Work task: Please reproduce the listing in its entirety, exactly as shown.
══ Recorded data
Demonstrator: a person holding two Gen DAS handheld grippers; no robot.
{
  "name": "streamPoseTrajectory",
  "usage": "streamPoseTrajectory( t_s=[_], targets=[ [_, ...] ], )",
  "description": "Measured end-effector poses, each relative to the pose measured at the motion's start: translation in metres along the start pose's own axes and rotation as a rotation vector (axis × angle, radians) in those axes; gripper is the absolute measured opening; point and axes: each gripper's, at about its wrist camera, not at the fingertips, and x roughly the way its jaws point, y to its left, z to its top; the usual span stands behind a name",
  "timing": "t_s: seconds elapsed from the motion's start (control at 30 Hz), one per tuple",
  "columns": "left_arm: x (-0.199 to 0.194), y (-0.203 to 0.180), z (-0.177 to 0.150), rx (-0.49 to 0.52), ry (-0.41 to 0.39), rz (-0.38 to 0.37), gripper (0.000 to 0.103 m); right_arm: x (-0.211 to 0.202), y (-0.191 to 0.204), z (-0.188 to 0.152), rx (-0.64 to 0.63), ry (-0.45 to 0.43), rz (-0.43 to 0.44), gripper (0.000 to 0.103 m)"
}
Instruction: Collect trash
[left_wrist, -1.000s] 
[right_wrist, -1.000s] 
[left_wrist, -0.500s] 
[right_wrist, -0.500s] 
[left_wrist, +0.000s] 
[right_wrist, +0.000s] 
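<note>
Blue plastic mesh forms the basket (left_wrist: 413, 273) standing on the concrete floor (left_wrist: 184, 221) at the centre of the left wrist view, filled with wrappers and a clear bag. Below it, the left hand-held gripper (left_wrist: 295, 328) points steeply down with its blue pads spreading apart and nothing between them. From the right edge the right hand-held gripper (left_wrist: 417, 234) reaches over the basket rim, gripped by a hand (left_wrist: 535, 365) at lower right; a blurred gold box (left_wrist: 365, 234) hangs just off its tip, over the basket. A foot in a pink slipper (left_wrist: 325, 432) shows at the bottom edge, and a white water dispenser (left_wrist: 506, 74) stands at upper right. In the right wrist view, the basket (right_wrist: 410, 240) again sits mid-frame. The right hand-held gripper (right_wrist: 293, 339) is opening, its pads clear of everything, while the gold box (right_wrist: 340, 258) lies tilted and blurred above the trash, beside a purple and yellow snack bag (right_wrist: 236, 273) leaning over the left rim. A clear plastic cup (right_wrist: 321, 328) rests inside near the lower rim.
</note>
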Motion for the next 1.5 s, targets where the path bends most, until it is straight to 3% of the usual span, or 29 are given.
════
Your solution:
Demonstrator: a person holding two Gen DAS handheld grippers; no robot.
{
  "name": "streamPoseTrajectory",
  "usage": "streamPoseTrajectory( t_s=[_], targets=[ [_, ...] ], )",
  "description": "Measured end-effector poses, each relative to the pose measured at the motion's start: translation in metres along the start pose's own axes and rotation as a rotation vector (axis × angle, radians) in those axes; gripper is the absolute measured opening; point and axes: each gripper's, at about its wrist camera, not at the fingertips, and x roughly the way its jaws point, y to its left, z to its top; the usual span stands behind a name",
  "timing": "t_s: seconds elapsed from the motion's start (control at 30 Hz), one per tuple",
  "columns": "left_arm: x (-0.199 to 0.194), y (-0.203 to 0.180), z (-0.177 to 0.150), rx (-0.49 to 0.52), ry (-0.41 to 0.39), rz (-0.38 to 0.37), gripper (0.000 to 0.103 m); right_arm: x (-0.211 to 0.202), y (-0.191 to 0.204), z (-0.188 to 0.152), rx (-0.64 to 0.63), ry (-0.45 to 0.43), rz (-0.43 to 0.44), gripper (0.000 to 0.103 m)"
}
Instruction: Collect trash
[left_wrist, -1.000s] 
[right_wrist, -1.000s] 
[left_wrist, -0.500s] 
[right_wrist, -0.500s] 
[left_wrist, +0.000s] 
[right_wrist, +0.000s] 
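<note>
Blue plastic mesh forms the basket (left_wrist: 413, 273) standing on the concrete floor (left_wrist: 184, 221) at the centre of the left wrist view, filled with wrappers and a clear bag. Below it, the left hand-held gripper (left_wrist: 295, 328) points steeply down with its blue pads spreading apart and nothing between them. From the right edge the right hand-held gripper (left_wrist: 417, 234) reaches over the basket rim, gripped by a hand (left_wrist: 535, 365) at lower right; a blurred gold box (left_wrist: 365, 234) hangs just off its tip, over the basket. A foot in a pink slipper (left_wrist: 325, 432) shows at the bottom edge, and a white water dispenser (left_wrist: 506, 74) stands at upper right. In the right wrist view, the basket (right_wrist: 410, 240) again sits mid-frame. The right hand-held gripper (right_wrist: 293, 339) is opening, its pads clear of everything, while the gold box (right_wrist: 340, 258) lies tilted and blurred above the trash, beside a purple and yellow snack bag (right_wrist: 236, 273) leaning over the left rim. A clear plastic cup (right_wrist: 321, 328) rests inside near the lower rim.
</note>
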Motion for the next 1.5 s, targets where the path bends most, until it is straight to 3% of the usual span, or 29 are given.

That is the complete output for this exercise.